Aim of the exercise: Output every line below exactly.
━━━━━━
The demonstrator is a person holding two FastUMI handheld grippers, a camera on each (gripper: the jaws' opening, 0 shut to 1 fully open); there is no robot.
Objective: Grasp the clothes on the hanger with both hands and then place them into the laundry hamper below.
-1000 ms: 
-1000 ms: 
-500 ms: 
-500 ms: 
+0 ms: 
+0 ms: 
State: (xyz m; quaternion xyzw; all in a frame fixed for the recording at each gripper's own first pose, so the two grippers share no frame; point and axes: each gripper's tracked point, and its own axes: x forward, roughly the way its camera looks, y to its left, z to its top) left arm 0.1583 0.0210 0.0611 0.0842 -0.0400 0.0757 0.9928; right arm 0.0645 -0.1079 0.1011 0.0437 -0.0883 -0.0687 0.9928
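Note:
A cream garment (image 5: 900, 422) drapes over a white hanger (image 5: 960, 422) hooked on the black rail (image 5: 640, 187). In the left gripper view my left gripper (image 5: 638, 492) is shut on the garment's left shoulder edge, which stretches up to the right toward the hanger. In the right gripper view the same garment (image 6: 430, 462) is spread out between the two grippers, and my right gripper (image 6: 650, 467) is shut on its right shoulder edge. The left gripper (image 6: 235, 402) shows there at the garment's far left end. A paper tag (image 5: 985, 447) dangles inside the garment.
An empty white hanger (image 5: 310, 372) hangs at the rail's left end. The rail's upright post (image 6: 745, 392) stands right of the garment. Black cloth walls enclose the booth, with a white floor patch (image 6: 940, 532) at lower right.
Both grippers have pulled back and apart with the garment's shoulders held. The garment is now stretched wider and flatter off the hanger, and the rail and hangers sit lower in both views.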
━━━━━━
Task answer:
The demonstrator is a person holding two FastUMI handheld grippers, a camera on each (gripper: the jaws' opening, 0 shut to 1 fully open); there is no robot.
Objective: Grasp the clothes on the hanger with both hands and then place them into the laundry hamper below.
-1000 ms: 
-1000 ms: 
-500 ms: 
-500 ms: 
+0 ms: 
+0 ms: 
State: (xyz m; quaternion xyzw; all in a frame fixed for the recording at each gripper's own first pose, so the two grippers share no frame; point and axes: each gripper's tracked point, and its own axes: x forward, roughly the way its camera looks, y to its left, z to its top) left arm 0.1583 0.0210 0.0611 0.0842 -0.0400 0.0757 0.9928; right arm 0.0645 -0.1079 0.1011 0.0437 -0.0883 -0.0687 0.9928
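Note:
A cream garment (image 5: 900, 422) drapes over a white hanger (image 5: 960, 422) hooked on the black rail (image 5: 640, 187). In the left gripper view my left gripper (image 5: 638, 492) is shut on the garment's left shoulder edge, which stretches up to the right toward the hanger. In the right gripper view the same garment (image 6: 430, 462) is spread out between the two grippers, and my right gripper (image 6: 650, 467) is shut on its right shoulder edge. The left gripper (image 6: 235, 402) shows there at the garment's far left end. A paper tag (image 5: 985, 447) dangles inside the garment.
An empty white hanger (image 5: 310, 372) hangs at the rail's left end. The rail's upright post (image 6: 745, 392) stands right of the garment. Black cloth walls enclose the booth, with a white floor patch (image 6: 940, 532) at lower right.
Both grippers have pulled back and apart with the garment's shoulders held. The garment is now stretched wider and flatter off the hanger, and the rail and hangers sit lower in both views.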

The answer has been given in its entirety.